CorporalKlinger writes "CNET News is reporting that Amazon's US website, Amazon.com, has been unreachable since 10:30 AM PDT today. As of posting, visiting www.amazon.com produces an 'Http/1.1 Service Unavailable' message. According to CNET, "Based on last quarter's revenue of $4.13 billion, a full-scale global outage would cost Amazon more than $31,000 per minute on average." Some of Amazon's international websites still appear to be working, and some pages on the US Amazon.com site load if accessed using HTTPS instead of HTTP."

7 of 228 comments (clear)

  1. But... by Shikaku · · Score: 5, Informative

    It works just fine for me right now.

    Also now you are Slashdotting it!

  2. Re:do a whois. Looks like DNS got pwn3d. by Em+Adespoton · · Score: 4, Informative

    That whois lookup says absolutely nothing... I could add amazon.com.myserver.net as a dns record too, and it would have nothing to do with the lookups for amazon.com. The trick is to use whois to see what IP address www.amazon.com currently points at.

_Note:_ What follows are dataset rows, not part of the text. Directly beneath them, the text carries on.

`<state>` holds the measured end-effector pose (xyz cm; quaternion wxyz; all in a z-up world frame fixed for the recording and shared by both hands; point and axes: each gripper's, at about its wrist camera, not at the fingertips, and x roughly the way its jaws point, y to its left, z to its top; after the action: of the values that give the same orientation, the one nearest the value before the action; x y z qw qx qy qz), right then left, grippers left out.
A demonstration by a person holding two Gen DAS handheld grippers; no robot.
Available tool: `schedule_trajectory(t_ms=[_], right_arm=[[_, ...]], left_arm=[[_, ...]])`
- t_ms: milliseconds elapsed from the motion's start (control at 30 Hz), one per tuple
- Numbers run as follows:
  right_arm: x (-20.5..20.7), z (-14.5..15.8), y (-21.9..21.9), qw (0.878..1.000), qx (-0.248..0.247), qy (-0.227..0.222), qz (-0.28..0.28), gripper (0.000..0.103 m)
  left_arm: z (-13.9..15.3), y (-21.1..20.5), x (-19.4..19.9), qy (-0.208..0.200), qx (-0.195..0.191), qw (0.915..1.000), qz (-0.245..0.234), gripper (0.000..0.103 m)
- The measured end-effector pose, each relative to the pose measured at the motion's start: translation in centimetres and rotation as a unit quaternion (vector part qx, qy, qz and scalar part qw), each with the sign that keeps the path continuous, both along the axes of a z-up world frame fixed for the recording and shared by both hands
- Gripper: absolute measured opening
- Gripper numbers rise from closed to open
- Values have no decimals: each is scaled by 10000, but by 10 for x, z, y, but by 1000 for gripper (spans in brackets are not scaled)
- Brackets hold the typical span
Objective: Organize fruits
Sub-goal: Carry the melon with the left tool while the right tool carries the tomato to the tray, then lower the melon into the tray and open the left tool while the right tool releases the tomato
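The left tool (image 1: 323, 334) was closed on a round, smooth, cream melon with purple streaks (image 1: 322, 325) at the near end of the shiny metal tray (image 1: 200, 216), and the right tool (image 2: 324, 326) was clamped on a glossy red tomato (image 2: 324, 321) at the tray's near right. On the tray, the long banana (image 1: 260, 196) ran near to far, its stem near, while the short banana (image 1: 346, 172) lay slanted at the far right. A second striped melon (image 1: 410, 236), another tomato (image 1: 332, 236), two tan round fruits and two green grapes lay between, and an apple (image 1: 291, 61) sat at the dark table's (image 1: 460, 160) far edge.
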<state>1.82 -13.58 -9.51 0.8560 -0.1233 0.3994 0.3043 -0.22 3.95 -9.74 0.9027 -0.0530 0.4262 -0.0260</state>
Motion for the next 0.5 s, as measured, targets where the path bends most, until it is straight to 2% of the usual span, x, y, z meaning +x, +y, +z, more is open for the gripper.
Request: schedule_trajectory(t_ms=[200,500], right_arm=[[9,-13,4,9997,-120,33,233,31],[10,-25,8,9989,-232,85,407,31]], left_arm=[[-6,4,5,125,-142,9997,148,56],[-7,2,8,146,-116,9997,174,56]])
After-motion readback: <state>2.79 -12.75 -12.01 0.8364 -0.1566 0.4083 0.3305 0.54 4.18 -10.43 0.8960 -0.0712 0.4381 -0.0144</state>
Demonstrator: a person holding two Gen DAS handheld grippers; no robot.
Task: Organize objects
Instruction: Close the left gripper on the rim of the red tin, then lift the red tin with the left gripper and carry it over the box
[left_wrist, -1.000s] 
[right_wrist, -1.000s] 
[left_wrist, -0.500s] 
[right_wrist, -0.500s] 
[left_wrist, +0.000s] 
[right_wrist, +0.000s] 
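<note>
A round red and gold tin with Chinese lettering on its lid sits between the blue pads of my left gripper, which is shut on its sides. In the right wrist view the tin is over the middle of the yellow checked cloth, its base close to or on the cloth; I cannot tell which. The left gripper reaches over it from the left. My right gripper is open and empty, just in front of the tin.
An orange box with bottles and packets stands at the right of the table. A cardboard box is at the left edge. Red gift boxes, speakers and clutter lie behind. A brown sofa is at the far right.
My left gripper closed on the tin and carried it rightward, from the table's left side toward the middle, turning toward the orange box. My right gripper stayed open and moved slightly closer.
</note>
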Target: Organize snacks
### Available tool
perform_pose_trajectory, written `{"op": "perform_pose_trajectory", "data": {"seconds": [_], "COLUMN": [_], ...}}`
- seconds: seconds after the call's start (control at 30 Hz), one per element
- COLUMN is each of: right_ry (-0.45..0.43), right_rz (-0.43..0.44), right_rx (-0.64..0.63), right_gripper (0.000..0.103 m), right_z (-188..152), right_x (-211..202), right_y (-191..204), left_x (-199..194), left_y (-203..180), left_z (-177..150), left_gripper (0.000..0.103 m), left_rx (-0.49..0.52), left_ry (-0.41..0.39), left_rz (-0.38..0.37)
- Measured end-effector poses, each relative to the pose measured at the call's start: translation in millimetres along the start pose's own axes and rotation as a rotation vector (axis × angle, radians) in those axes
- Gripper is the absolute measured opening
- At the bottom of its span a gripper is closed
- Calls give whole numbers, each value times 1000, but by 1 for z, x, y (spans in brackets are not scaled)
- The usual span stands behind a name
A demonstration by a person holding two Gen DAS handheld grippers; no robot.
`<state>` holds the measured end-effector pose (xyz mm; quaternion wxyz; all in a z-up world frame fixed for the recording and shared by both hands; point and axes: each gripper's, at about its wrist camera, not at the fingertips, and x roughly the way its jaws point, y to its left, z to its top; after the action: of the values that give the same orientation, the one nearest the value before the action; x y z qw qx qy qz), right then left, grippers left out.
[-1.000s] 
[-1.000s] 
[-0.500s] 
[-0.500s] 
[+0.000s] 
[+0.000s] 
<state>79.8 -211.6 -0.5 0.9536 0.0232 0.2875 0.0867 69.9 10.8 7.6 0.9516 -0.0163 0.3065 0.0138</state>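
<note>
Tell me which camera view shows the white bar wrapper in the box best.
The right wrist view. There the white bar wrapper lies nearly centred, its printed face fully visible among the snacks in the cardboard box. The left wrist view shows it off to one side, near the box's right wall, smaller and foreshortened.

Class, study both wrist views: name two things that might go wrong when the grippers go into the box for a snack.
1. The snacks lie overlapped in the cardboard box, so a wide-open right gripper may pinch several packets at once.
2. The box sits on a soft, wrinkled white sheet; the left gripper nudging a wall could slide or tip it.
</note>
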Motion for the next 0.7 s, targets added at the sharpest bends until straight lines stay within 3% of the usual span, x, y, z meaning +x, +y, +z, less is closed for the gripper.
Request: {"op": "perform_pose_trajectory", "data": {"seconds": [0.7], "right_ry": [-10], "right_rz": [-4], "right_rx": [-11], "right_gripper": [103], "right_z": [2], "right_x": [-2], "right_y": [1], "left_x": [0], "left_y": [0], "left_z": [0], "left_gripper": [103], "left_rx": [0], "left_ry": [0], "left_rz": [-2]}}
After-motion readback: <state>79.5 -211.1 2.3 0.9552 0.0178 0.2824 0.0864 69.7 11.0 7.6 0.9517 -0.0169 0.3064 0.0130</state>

    However, as has been pointed out, HTTPS works, so it's defininitely not a DNS issue. More likely someone along the chain corrupted a pooling link to the main http server and it propogated. I've done the same thing on apache2 servers in the past and had the same result; https still works fine, but http returns an error on key pages.

  3. Re:do a whois. Looks like DNS got pwn3d. by quazee · · Score: 5, Informative

    Of course, it's not a hack.

    A fully-qualified DNS domain name ends with a dot, so you should type 'whois amazon.com.' instead.
    Those "hacked" results you are getting are just bogus amazon.com.foo.bar. subdomains.

    --
    throw new SuccessException("Sig read successfully");
  4. Re:So, it finally happened... by AuMatar · · Score: 5, Informative

    Well, if you worked there in the last 2 years you'd know that the giant monolithic app is dead and not mourned. I drew the short straw and had to sit in all day on the con call when they were taking it down area by area.

    --
    I still have more fans than freaks. WTF is wrong with you people?
  5. Re:So, it finally happened... by Anonymous Coward · · Score: 4, Informative

    GP meant a single ~1GB binary, not 900 million binaries. See Obidos
    GP is approximately 3 years out of date. See Gurupa

    Since I can't give any details directly, I'll let wiki do it.

  6. Re:AWS and EC2 by dave420 · · Score: 5, Informative

    Not particularly. Their S3 and EC2 services are completely seperate from their webserver. All throughout this outage, S3 and EC2 have been running flawlessly, as usual. If anything, this is a great reflection on how resilient their clusters are.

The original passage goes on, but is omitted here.